Some want to toss Smith out of the House again after he takes back his seat in January. They can’t expel him a second time for the same reason, but White said lawmakers should do “whatever they can” to kick him out again.
“I wish them well, because the people on the West Side of the city of Chicago have had its fair share of individuals who have been in violation of the law. Pretty close to 12 of them have either been indicted, gone to jail, or are in the process of being indicted. So, enough is enough,” he said.
As for those who say Smith should not be punished without having been convicted of a crime, White said “here is a lot of history when it comes to Derrick Smith. If I had known then what I know now, I would not have been a part of helping him get the appointment, and I would have disassociated myself from him.”
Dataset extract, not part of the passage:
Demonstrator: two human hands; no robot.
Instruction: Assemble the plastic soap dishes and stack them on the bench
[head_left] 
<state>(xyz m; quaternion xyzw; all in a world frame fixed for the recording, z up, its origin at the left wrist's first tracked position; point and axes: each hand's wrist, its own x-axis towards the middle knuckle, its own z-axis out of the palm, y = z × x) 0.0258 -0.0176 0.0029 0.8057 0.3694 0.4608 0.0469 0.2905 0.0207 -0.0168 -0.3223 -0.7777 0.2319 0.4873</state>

Smith has pleaded not guilty to charges he took a $7,000 cash bribe from a federal informant posing as the head of a daycare center in his district. Smith allegedly took the money in exchange for his support for a state grant for the daycare center.
Smith’s attorneys have suggested Smith was entrapped by the feds, and have argued the judge should throw out recordings of Smith’s conversation with the informant, because prosecutors did not reveal the informant’s entire criminal record in the complaint against Smith.
But White isn’t buying that Smith was the victim of entrapment.
“Can you imagine – 118 state representatives and 59 state senators – why would the federal government seek him out, giving him an opportunity to receive $7,000 in the form of a bribe?” White said.
Smith’s trial date for that bribery charge has not yet been scheduled.